The most endangered sharks and rays will need recovery plans that reduce accidental death or entanglement in fishing gear.

For those species that can still sustain fishing, well-enforced science-based catch limits can prevent declines and even lead to recoveries.

Where catch limits are not feasible, protecting critical habitats for sharks and rays and reducing accidental death or entanglement in fishing gear can curb overfishing.

A critical part of ending overfishing is effective monitoring of catches and fishing activities at sea. To that end, WWF is promoting the use of camera systems and vessel monitoring systems on board industrial fishing vessels to improve compliance and collect more accurate information for scientific analyses.

Traceability, a Key to Protection

Today at the World Fisheries Congress in Australia, the internationa wildlife trade monitoring charity TRAFFIC presented SharkTrace: a suite of innovative apps to help tackle this shark and ray population catastrophe.

SharkTrace uses technology to trace species from capture to consumption. Its simple, user-friendly, and cost-effective apps were designed for use onboard fishing vessels, in fish processing plants, and aboard transport vehicles to ensure transparency throughout the supply chain.

“Knowing when, where, how and who caught a shark product and every part of its journey to the consumer is vital to halt the free-fall decline in shark and ray populations, but there has been no dedicated trade-based mechanism to identify shark products from legal sources until now,” Glenn Sant, TRAFFIC’s Senior Advisor – Fisheries trade, said.

Over the coming months and years, TRAFFIC will conduct further at-sea trials across Asia and Africa while working with industry and governments to adopt SharkTrace to assist their management of shark and ray fisheries and trade.

“As we further progress SharkTrace to a roll-out phase we will be looking for take-up by fishers, seafood traders, governments and consumers. We look forward to hearing of their interest and working with them in the coming years,” Sant said.

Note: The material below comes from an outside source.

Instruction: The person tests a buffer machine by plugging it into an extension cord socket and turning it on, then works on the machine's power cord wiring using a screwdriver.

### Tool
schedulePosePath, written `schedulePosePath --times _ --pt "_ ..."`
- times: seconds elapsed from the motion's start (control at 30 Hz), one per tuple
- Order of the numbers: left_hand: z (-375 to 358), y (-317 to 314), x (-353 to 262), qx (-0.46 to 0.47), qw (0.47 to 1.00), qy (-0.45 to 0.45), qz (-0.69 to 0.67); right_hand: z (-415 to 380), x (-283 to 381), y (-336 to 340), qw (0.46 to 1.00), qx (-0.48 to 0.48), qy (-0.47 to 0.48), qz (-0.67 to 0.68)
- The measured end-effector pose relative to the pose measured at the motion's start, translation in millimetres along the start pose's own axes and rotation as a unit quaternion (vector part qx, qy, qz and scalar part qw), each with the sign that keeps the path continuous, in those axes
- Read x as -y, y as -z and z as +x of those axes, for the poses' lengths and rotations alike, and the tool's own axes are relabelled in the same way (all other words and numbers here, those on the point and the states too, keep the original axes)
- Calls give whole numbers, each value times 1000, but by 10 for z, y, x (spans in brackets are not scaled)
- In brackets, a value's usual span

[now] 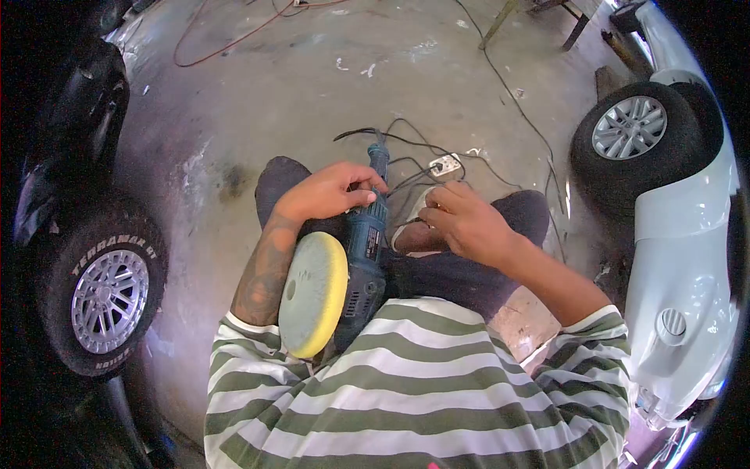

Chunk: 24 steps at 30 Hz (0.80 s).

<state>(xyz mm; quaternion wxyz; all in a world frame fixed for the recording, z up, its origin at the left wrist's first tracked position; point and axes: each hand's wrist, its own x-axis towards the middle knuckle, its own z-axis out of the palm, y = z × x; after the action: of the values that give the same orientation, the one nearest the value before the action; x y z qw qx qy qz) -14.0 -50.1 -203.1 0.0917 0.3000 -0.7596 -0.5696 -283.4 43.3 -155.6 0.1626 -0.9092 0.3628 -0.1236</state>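
A blue-green electric polisher [364,242] lies along my lap, its handle pointing away from me. Its round foam pad [320,289], grey-white with a yellow edge, faces left beside my forearm. My left hand [336,190] rests over the polisher's handle end with the fingers curled around it. Over my right knee, my right hand [467,223] is closed, thumb and fingers pinched together. Whatever may be between those fingertips is too small or hidden to make out.
A white power strip [445,164] with a plug and tangled black cords lies on the concrete floor just ahead. On the left stands a dark vehicle's wheel [109,289]; on the right, a white vehicle's wheel [629,129]. A red hose [226,48] runs across the far floor.
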Motion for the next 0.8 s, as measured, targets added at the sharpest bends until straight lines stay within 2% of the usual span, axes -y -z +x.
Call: schedulePosePath --times 0.07,0.13,0.2,0.3,0.67,0.8 --pt "-17 -1 -18 -6 1000 -8 4 10 -3 -22 1000 -6 2 1" --pt "-30 17 -69 1 1000 27 3 18 -8 -52 1000 -13 5 3" --pt "-32 12 -52 -2 1000 15 0 33 -13 -83 999 32 -20 7" --pt "-34 4 -42 -4 1000 10 -8 58 -12 -122 1000 -8 2 13" --pt "-9 -1 39 0 1000 8 -24 40 -98 -237 1000 -8 4 18" --pt "-15 7 -9 15 999 37 -21 40 -91 -230 999 -6 -2 34"
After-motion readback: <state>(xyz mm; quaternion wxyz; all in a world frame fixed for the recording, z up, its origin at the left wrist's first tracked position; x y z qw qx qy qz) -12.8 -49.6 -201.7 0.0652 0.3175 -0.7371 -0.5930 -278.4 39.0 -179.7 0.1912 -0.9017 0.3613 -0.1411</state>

These apps add to the suite of tools created by TRAFFIC in 2021 to enhance traceability and sustainability in the shark trade, including the world’s first-ever 3D-printed shark fins.

The replica fins represent a dozen regularly traded sharks, eleven of them CITES-listed species, including Great Hammerhead, Oceanic Whitetip, and Silky sharks, created from 3D scans of real dried shark fins.

Ensuring shark and ray products derive from sustainable and legal sources is the responsibility of fishers, managers, traders, consumers and governments. Sant says SharkTrace will support legitimate traders to demonstrate that their products are legal and meet CITES wildlife trade regulations. Positively identifying legal products will help expose illegal catch taken from poorly managed fisheries, he explained.

Dr. Nicholas Dulvy, the professor at Simon Fraser University who led the IUCN Shark Specialist Group assessment, said, “Governments could be taking advantage of where traceability systems are being developed for shark and rays, introducing such systems as a backbone to better monitoring, assuring compliance with management measures and a general heightened level of transparency within the trade of shark and ray products.”